The password for default user is typically located at /etc/clickhouse-server/users.d/default-password.xml
and deleting this file will reset the password.
See also /etc/clickhouse-server/users.xml on the server where ClickHouse is installed.
. (AUTHENTICATION_FAILED)
did you add networks/ip for default user for your servers CIDR (X.X.X.X/Y - your subnetwork)?
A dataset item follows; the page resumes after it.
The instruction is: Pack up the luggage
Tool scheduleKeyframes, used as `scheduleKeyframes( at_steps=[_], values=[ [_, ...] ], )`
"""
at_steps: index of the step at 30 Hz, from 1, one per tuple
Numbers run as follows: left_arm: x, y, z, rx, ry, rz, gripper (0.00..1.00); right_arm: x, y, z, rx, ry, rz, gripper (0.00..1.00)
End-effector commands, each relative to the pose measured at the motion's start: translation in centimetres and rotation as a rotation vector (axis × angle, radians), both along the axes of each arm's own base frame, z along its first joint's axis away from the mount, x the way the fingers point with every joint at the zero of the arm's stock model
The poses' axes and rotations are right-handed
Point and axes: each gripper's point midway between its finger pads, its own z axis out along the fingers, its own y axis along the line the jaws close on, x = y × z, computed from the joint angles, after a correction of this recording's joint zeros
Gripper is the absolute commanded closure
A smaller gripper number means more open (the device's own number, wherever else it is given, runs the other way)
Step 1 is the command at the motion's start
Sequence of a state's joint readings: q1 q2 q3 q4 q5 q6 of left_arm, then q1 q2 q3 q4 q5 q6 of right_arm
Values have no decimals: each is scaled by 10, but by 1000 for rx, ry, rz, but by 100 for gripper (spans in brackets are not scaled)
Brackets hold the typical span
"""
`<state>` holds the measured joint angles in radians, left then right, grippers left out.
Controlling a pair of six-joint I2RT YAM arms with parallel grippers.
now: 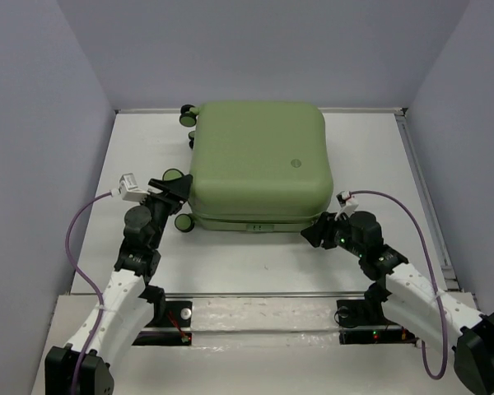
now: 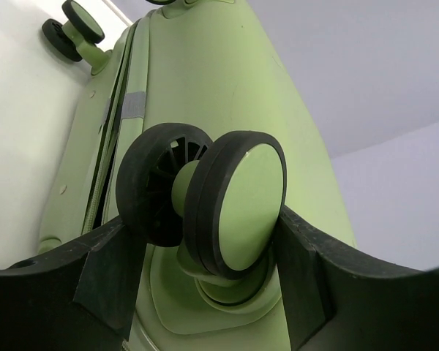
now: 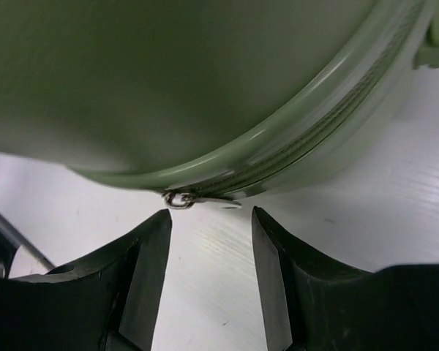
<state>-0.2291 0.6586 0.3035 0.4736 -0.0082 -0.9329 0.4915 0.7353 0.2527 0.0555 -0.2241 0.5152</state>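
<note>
Top external view: the luggage [image 1: 257, 156] is seen closed and laid flat on the table [image 1: 255, 267], toward its far side. Its near-left caster wheel [image 2: 245, 208] is clasped by the left gripper [image 2: 205, 223]. The right gripper [image 3: 211, 241] is held narrowly parted and empty, just short of the zipper pull [image 3: 179, 199].

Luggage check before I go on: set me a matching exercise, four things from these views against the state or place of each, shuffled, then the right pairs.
Things:
1. luggage
2. left gripper
3. right gripper
4. zipper pull

States or places:
A. open, nothing in it
B. hanging at the shell's seam
C. lying flat, lid down
D. straddling a caster wheel

Pairs: 1-C, 2-D, 3-A, 4-B.
</note>
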Motion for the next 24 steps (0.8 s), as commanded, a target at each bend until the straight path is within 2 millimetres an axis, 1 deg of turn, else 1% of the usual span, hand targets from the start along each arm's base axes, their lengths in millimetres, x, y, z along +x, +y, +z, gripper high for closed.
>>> scheduleKeyframes(
  at_steps=[1, 3, 4, 7, 8, 9, 10, 11, 13, 14, 17, 18, 20, 21, 22, 24],
  values=[
    [-11, -21, -19, 158, -22, -133, 94, 35, -9, 24, 13, -151, -131, 45],
    [-11, -20, -23, 163, -13, -129, 94, 42, -10, 29, 3, -188, -143, 44],
    [-11, -20, -24, 163, -13, -129, 94, 46, -8, 35, 12, -219, -141, 43],
    [-11, -19, -27, 165, -10, -121, 94, 47, -4, 46, 32, -284, -115, 43],
    [-11, -19, -28, 165, -8, -122, 94, 47, -1, 57, 63, -326, -101, 43],
    [-12, -20, -29, 166, -7, -128, 94, 46, 2, 63, 85, -349, -89, 44],
    [-12, -20, -30, 164, -8, -129, 94, 42, 5, 64, 104, -360, -67, 46],
    [-12, -20, -31, 164, -5, -129, 94, 41, 7, 71, 127, -386, -54, 54],
    [-12, -20, -32, 164, -2, -128, 94, 39, 10, 74, 145, -401, -38, 60],
    [-12, -20, -33, 162, -2, -128, 94, 38, 10, 75, 153, -410, -34, 66],
    [-13, -20, -38, 158, 6, -127, 94, 38, 10, 82, 158, -437, -33, 69],
    [-13, -21, -39, 156, 8, -128, 94, 38, 10, 85, 160, -448, -31, 72],
    [-14, -21, -39, 153, 5, -131, 94, 37, 10, 89, 165, -461, -31, 82],
    [-14, -22, -39, 153, 7, -133, 94, 37, 9, 91, 167, -468, -33, 84],
    [-14, -23, -38, 153, 4, -134, 94, 36, 8, 91, 166, -464, -34, 84],
    [-14, -22, -35, 154, -6, -132, 94, 36, 6, 83, 137, -424, -44, 72]
  ],
)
check grep -C 20 "X.X.X.X/X" /var/lib/clickhouse/preprocessed_configs/users.xml
compare it with tcpdump results
sudo tcpdump -i any -w /tmp/clickhouse.pcap host l-clickhouse102.wdn.clarkinc.io port 9000
I updated the default user to allow connections from ::/0
, and I can now connect to 102/103 from 101 using clickhouse-client and the default user, and vice-versa. However, when I try to run a backup on 101, it seems to just hang and not make any progress (longest I've let it sit got to 2 hours 45 minutes). Additionally, when I run clickhouse-backup list
on 101 I see the following debug message and get a list of backups from our s3 storage:
2024/05/16 13:07:47.872456 debug /tmp/.clickhouse-backup-metadata.cache.S3 load 28 elements logger=s3
But when I run the list command on 102 or 103 I get a debug message that 0 elements are loaded from s3. Configuration is pushed through ansible to these servers and is identical, so I don't understand why they don't see the same files in our s3 storage.
::/0
is too open
i hope your servers don't allow connect from public internet
you need to figure out with your network
you risk lose your production
use log_level: debug
it could be more informative to watch progress
t when I run the list command on 102 or 103 I get a debug message that 0 elements are loaded from s3.
is your path
parameter in s3
section contains {macro} or something similar?
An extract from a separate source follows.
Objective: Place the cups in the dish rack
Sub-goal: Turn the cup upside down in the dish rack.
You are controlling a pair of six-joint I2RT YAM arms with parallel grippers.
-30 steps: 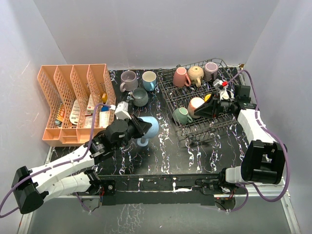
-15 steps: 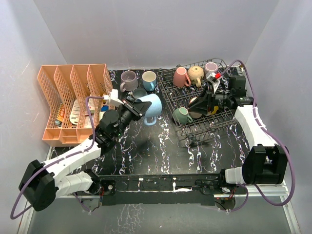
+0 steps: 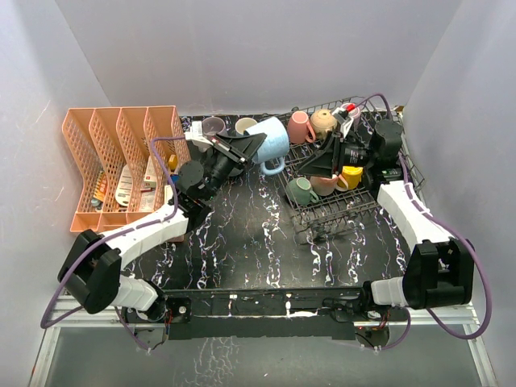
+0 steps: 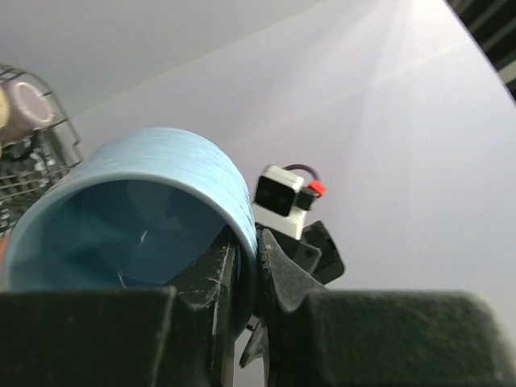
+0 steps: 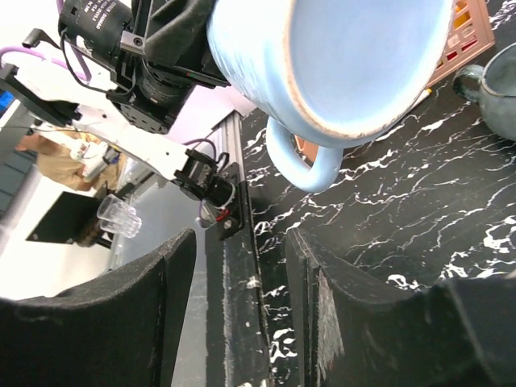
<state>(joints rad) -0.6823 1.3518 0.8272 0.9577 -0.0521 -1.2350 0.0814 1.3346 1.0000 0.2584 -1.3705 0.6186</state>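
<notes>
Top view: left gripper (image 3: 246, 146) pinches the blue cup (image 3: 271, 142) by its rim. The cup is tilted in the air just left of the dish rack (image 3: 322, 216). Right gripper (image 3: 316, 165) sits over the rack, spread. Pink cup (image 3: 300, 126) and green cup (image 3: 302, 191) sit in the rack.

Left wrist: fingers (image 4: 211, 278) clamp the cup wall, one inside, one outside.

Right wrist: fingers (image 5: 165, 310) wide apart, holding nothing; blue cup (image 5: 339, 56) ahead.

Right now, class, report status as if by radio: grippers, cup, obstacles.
Left gripper shut on light blue cup rim. Right gripper open, over dish rack, facing the cup. Cup aloft beside rack's left edge, not yet in.
</notes>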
are you sure configurations is identical?
::/0
is too open I understand, I will work on locking that down but wanted to make sure that I could quickly rule out the problem of networking first.
log_level is currently debug. All logging when the backups take an extremely long time seems successful, and then nothing else seems to be logged.
You are correct that the path parameter contains {shard}, I apologize. I'm not sure how I missed that before. If I change the configuration on 102 to be "shard-1" instead of "shard-{shard}" I see the backups I was expecting. With how clickhouse-server and clickhouse-backup work, will I be able to keep a proper full/incremental chain if I remove that shard number from the path and have backups taken on all three nodes? In other words, if a full backup is taken on 101 can an incremental be taken on 102/103 or only on 101?
If you like, you can store all backups in the same path
you can use shard number in backup name
So there wouldn't be any issues with different nodes taking backups in the same chain?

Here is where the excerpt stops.